The lookup in memcached for an item, and the execution of the Supplier, are only executed when a subscribe, registered for wishing to be notified of the outcome.
The supplier function returns an Rx.Observable that performs the operation of calculating the value that will be written to the cache. In the above example the value is that of the string "You Got Nuked by the BoomStick"
. This string will be passed to the isSupplierValueCachablePredicate
function to determine if the value should be cached or not (If this function is not provided it is deemed cacheable)
If you do not register your interest in the outcome of the Observable returned by apply, nothing will execute. The Observable is lazy
var gearsObservable = apply("GearsOfWarDeath",supplier,options)
In the above nothing will be executed. The lookup in memcached, nor the execution of the supplier
var gearsDeathObservable = apply("GearsOfWarDeath",supplier,options)

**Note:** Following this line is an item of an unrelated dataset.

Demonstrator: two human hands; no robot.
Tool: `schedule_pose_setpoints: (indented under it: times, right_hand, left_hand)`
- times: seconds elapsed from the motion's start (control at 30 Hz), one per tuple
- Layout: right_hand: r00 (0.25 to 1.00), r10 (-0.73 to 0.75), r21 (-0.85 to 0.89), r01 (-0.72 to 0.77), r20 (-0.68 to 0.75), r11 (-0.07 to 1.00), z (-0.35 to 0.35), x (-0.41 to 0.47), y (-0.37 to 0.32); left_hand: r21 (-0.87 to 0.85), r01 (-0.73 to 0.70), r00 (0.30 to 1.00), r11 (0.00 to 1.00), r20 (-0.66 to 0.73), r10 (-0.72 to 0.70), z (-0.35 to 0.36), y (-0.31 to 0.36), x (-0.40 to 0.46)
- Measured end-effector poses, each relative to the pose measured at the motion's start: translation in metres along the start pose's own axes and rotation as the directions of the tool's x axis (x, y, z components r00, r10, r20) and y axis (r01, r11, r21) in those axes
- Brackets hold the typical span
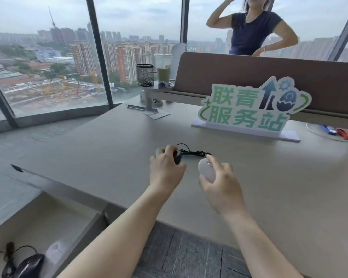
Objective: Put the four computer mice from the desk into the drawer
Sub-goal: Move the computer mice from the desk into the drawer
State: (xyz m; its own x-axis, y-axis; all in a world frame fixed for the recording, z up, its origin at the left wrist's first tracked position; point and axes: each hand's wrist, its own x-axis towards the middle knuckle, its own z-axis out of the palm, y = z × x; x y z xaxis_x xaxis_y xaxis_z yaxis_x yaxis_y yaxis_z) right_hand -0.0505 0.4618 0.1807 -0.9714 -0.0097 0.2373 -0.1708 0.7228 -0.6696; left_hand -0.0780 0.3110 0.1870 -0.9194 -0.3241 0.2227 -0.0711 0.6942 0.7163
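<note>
1. Both hands are busy. My left hand (166, 169) is clamped over a dark wired mouse (178, 156) on the desk (289, 177), and my right hand (219, 177) is wrapped around a white mouse (206, 170) – looks lifted off the surface, though I can't really tell from this angle.
2. The drawer (48, 223) sits open down at the lower left with two already in it: a black mouse (31, 265) with its cord, and a pale mouse (55, 250) just beside it. So half done, I'd say.
3. Biggest risk is the black cable (195, 151). It trails toward the right hand, so it could drag across the desk and snag on the edge, or tangle with the white mouse if I move both at once.
4. Also, the drawer is well off to the left – the right hand has to cross over, and a loose hold could drop the white mouse on the floor.
5. Nothing much blocks the path. The green sign (249, 109), mesh pen cup (145, 74), drink cup (163, 67) and some papers (156, 113) sit well back, and another person (251, 29) stands behind the divider (249, 75).
</note>
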Motion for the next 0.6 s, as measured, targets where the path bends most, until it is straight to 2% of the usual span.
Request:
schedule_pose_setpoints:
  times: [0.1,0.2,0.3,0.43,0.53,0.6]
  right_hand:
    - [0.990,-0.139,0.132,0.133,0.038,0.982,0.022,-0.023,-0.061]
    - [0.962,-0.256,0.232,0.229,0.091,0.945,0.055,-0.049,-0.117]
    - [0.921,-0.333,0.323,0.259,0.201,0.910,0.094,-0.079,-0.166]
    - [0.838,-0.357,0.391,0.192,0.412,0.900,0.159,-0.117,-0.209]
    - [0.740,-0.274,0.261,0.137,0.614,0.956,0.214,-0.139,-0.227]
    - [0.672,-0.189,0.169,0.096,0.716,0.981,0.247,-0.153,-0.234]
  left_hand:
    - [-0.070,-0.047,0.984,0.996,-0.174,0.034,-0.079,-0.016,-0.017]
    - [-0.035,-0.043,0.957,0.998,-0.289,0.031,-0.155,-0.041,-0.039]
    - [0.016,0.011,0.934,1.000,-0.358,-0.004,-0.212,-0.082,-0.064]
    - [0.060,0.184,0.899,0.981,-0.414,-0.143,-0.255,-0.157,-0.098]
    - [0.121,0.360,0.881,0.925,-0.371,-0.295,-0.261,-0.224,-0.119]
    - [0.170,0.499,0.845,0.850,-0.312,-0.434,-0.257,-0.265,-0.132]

// Register Interest and kick of the Observable
var sub = gearsDeathObservable.subscribe(function(deathBy) {
console.log('Died By:' + deathBy.value());
});
_NOTE : you are responsible for unsubscribing the subscriber (more on this later)
The options is dictionary that configures how the apply
function operates:
{
ttl : 5,
isSupplierValueCachablePredicate:<boolean function(item)>,
isCachedValueValidPredicate: <boolean function(item)>,
waitForMemcachedSet : true|false,
};
- ttl : The number of seconds the item should be stored in the cache.

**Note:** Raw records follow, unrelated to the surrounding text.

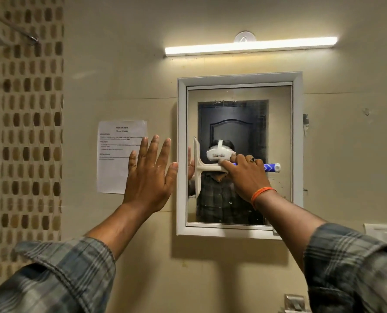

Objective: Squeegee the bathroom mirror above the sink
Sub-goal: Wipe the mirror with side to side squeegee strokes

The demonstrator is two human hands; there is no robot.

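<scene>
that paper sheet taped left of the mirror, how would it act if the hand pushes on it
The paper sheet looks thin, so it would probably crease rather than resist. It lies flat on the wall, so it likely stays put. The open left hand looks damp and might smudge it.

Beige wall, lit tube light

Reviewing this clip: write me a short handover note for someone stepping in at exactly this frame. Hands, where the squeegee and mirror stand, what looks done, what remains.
Left hand: open, fingers spread, raised at the left edge of the white-framed wall mirror; whether it touches the frame cannot be told.
Right hand: grips the blue-and-white handle of the cream plastic squeegee.
Squeegee: blade upright near the glass's left side, mid-height, handle pointing right.
Done: cannot judge how many passes; the blade is at work on the glass.
Left: specks and streaks show along the top, right and lower parts of the glass, so those areas likely need passes.
</scene>
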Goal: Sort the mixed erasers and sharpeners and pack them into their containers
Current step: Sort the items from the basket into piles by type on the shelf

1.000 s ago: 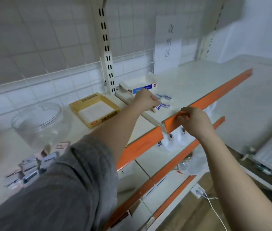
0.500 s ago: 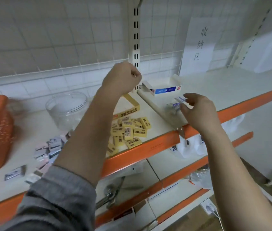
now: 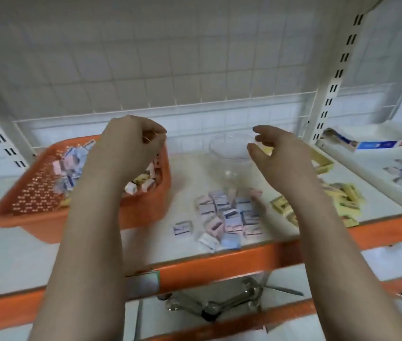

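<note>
An orange basket (image 3: pixel 35 193) on the shelf holds mixed pink, blue and yellow pieces. A clear bowl (image 3: pixel 229 156) stands beside it. Pink and blue sharpeners (image 3: pixel 227 215) lie piled in front of the bowl. Yellow erasers (image 3: pixel 342 198) lie piled further right.

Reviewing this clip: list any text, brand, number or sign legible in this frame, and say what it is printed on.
No text can be read in this frame.
White and blue box: print on its blue band, too blurred.
Yellow erasers: dark print, too blurred.
Pastel sharpeners: markings too small.
Yellow box: lettering not legible.
Green tag on the shelf edge: blurred.
</note>
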A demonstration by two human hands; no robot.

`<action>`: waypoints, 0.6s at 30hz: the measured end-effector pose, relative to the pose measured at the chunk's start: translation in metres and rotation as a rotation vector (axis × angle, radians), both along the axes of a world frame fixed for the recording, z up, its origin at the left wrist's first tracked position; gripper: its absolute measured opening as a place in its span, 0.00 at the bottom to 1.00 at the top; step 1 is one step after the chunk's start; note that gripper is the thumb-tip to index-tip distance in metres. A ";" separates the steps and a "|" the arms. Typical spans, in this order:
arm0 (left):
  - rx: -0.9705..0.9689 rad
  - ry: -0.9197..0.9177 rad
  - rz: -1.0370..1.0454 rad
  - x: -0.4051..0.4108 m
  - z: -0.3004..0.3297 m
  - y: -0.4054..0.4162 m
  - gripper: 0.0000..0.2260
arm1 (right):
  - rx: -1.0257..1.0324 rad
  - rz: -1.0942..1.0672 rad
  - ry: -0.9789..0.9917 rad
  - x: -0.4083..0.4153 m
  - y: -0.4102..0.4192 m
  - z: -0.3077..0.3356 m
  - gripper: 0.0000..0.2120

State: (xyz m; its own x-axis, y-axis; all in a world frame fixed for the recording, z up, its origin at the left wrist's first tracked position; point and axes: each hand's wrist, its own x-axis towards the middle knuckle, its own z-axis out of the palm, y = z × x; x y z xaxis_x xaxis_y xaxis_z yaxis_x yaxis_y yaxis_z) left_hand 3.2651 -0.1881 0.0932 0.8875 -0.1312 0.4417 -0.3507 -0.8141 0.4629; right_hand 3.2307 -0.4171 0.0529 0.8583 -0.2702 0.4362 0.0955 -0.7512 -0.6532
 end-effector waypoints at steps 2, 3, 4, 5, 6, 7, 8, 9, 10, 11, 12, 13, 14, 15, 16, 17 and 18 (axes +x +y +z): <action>0.024 0.000 0.022 0.001 -0.002 0.045 0.07 | 0.024 0.027 -0.029 0.009 0.044 -0.001 0.19; 0.036 0.003 0.035 0.002 -0.002 0.067 0.07 | 0.035 0.041 -0.045 0.014 0.066 -0.001 0.18; 0.052 0.008 0.047 0.003 -0.003 0.088 0.07 | 0.040 0.058 -0.054 0.020 0.086 0.000 0.18; 0.071 0.016 0.061 0.004 -0.004 0.107 0.08 | 0.032 0.081 -0.053 0.025 0.106 0.002 0.18; 0.091 0.026 0.075 0.004 -0.005 0.125 0.08 | 0.012 0.115 -0.040 0.031 0.124 0.005 0.18; 0.106 0.036 0.085 0.003 -0.006 0.140 0.08 | -0.020 0.163 -0.017 0.037 0.141 0.008 0.18; 0.117 0.045 0.090 0.003 -0.008 0.155 0.08 | -0.061 0.226 0.012 0.042 0.157 0.012 0.18; 0.120 0.048 0.090 0.002 -0.009 0.167 0.08 | -0.107 0.304 0.038 0.048 0.171 0.017 0.18; 0.120 0.052 0.091 0.002 -0.010 0.178 0.08 | -0.152 0.400 0.074 0.053 0.184 0.022 0.18; 0.118 0.055 0.096 0.001 -0.011 0.187 0.08 | -0.203 0.506 0.122 0.057 0.196 0.026 0.17; 0.115 0.062 0.101 0.001 -0.012 0.196 0.08 | -0.268 0.610 0.189 0.063 0.206 0.028 0.17; 0.110 0.070 0.107 0.001 -0.013 0.203 0.09 | -0.351 0.703 0.264 0.068 0.216 0.029 0.17; 0.104 0.079 0.112 0.001 -0.014 0.208 0.09 | -0.444 0.778 0.337 0.074 0.225 0.027 0.17; 0.097 0.087 0.118 0.001 -0.016 0.212 0.09 | -0.529 0.838 0.407 0.080 0.234 0.025 0.17; 0.087 0.092 0.122 0.002 -0.018 0.215 0.10 | -0.594 0.896 0.471 0.085 0.241 0.022 0.18; 0.072 0.095 0.124 0.002 -0.020 0.217 0.10 | -0.656 0.953 0.519 0.089 0.248 0.019 0.19; 0.057 0.100 0.127 0.003 -0.022 0.217 0.10 | -0.730 1.001 0.553 0.094 0.255 0.014 0.21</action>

- isSupplierValueCachablePredicate : A function that takes the item from the observable and return true if the item is cachable.
- isCachedValueValidPredicate : If the item retrieved from the cache is useable
- waitForMemcachedSet : If the supplier was called to generate a value, shoudl we wait for the item to be written to memcached before waiting notify observes of the value.
Why is the supplier a function?
With the apply (or set) method you provide the supplier as a function. This function generates the Observable (or the Promise - from v0.0.3 onwards).
The reason for providing a function that generates the observable (or promise), rather than just providing the Observable or Promise; is that Observable or Promise does not need to be created if the value is either:
- Fetched from memcached (or elasticache)
- Is a cached Observable (an Observable that is already executing - the herd protection)
In both these cases, the Observable (or Promise) does not need to be created. CampbellCache's apply
or set
method will only execute the supplier function that creates the Observable, if it needs to.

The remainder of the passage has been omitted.